*** DATA SHOWN ***
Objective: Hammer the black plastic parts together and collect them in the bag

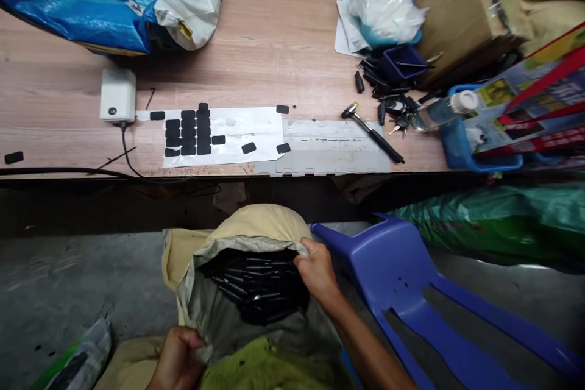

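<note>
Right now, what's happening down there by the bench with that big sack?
A person is holding a woven sack open on the floor, below the wooden workbench. The right hand grips the far rim and the left hand grips the near rim. Inside lies a heap of slim black parts. On the bench, small black pads sit on white paper, with a small hammer nearby. A blue plastic chair stands beside the sack.

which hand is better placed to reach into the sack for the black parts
Probably the right hand: it grips the sack rim right beside the black parts. The left hand clutches the near edge, farther from them.
</note>
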`<state>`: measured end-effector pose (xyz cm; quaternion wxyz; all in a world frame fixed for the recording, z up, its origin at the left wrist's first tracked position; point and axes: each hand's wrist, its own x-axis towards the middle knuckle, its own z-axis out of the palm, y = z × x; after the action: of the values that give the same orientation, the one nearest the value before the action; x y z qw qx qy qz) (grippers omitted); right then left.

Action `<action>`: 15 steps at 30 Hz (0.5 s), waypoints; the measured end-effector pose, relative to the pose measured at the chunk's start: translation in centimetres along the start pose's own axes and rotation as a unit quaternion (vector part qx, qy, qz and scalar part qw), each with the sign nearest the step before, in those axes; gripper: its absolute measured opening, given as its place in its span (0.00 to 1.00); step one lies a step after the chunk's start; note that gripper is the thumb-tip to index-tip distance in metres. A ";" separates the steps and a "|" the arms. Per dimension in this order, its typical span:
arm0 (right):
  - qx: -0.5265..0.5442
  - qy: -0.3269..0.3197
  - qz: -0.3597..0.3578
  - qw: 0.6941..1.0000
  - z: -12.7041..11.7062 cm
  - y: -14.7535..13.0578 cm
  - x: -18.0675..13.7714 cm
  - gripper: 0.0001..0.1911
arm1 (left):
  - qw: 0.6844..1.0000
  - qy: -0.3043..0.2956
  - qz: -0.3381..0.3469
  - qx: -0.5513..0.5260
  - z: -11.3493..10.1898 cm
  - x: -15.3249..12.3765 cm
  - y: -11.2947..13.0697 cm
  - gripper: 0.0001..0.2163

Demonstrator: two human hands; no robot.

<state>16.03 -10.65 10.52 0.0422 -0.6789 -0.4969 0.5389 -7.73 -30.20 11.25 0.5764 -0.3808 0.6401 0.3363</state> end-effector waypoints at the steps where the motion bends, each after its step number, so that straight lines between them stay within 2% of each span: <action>1: -0.023 0.002 -0.002 1.000 0.4 0.0 0.4 0.04 | 1.000 -0.002 -0.003 -0.003 0.2 0.6 -0.1 0.27; 5: -0.109 0.002 0.000 0.994 1.1 -0.7 1.9 0.06 | 0.999 -0.005 0.022 -0.032 1.5 2.8 -0.6 0.25; 9: -0.213 -0.025 0.022 0.977 2.0 -1.0 5.1 0.06 | 0.997 -0.009 0.057 -0.045 3.9 5.9 -0.6 0.14; 12: -0.281 -0.048 0.027 0.958 4.0 -0.5 8.0 0.10 | 0.997 0.004 0.043 -0.060 6.3 8.7 -0.2 0.08; 15: -0.319 -0.086 0.003 0.944 6.2 0.2 9.8 0.15 | 0.998 0.007 0.037 -0.054 8.2 10.6 0.2 0.05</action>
<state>10.65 -6.67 1.11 -0.2208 -0.6092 -0.6427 0.4087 -4.42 -24.01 -0.17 0.5372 -0.3900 0.6388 0.3888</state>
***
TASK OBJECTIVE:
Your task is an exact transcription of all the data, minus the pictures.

TASK RESULT:
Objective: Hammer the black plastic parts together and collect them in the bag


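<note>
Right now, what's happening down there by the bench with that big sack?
A person is holding a woven sack open on the floor, below the wooden workbench. The right hand grips the far rim and the left hand grips the near rim. Inside lies a heap of slim black parts. On the bench, small black pads sit on white paper, with a small hammer nearby. A blue plastic chair stands beside the sack.

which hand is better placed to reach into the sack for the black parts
Probably the right hand: it grips the sack rim right beside the black parts. The left hand clutches the near edge, farther from them.
</note>
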`<state>`: measured end-effector pose (xyz cm; quaternion wxyz; all in a world frame fixed for the recording, z up, its origin at the left wrist's first tracked position; point and axes: each hand's wrist, its own x-axis towards the middle knuckle, its own z-axis out of the palm, y = z × x; after the action: of the values that give the same orientation, the one nearest the value before the action; x y z qw qx qy qz) (grippers omitted); right then left.

Action `<action>`: 15 steps at 30 Hz (0.5 s), waypoints; the measured end-effector pose, relative to the pose measured at the chunk's start: translation in centimetres along the start pose's own axes and rotation as a unit quaternion (vector part qx, qy, qz and scalar part qw), each with the sign nearest the step before, in those axes; gripper: its absolute measured opening, given as its place in its span (0.00 to 1.00); step one lies a step after the chunk's start; note that gripper is the thumb-tip to index-tip distance in metres. A ";" separates the steps and a "|" the arms. Per dimension in this order, its typical span:
arm0 (right):
  - qx: -0.5265..0.5442
  - qy: -0.3269..0.3197
  - qz: -0.3597..0.3578
  - qw: 0.6941..1.0000
  - z: -12.7041..11.7062 cm
  - y: -14.7535..13.0578 cm
  - x: -18.0675..13.7714 cm
  - gripper: 0.0001..0.1911
arm1 (left):
  - qw: 0.6844..1.0000
  - qy: -0.3043..0.2956
  - qz: -0.3381..0.3469
  - qx: -0.5513..0.5260
  - z: -11.3493..10.1898 cm
  - x: -15.3249..12.3765 cm
  - y: -11.2947..13.0697 cm
  - gripper: 0.0001..0.2163

Demonstrator: two human hands; no robot.

<state>16.03 -10.65 10.52 0.0422 -0.6789 -0.4969 0.5389 -7.73 -30.20 11.25 0.5764 -0.3808 0.6401 0.3363</state> end-effector waypoints at the steps where the motion bends, each after its step number, so that straight lines between them stay within 2% of each span: <action>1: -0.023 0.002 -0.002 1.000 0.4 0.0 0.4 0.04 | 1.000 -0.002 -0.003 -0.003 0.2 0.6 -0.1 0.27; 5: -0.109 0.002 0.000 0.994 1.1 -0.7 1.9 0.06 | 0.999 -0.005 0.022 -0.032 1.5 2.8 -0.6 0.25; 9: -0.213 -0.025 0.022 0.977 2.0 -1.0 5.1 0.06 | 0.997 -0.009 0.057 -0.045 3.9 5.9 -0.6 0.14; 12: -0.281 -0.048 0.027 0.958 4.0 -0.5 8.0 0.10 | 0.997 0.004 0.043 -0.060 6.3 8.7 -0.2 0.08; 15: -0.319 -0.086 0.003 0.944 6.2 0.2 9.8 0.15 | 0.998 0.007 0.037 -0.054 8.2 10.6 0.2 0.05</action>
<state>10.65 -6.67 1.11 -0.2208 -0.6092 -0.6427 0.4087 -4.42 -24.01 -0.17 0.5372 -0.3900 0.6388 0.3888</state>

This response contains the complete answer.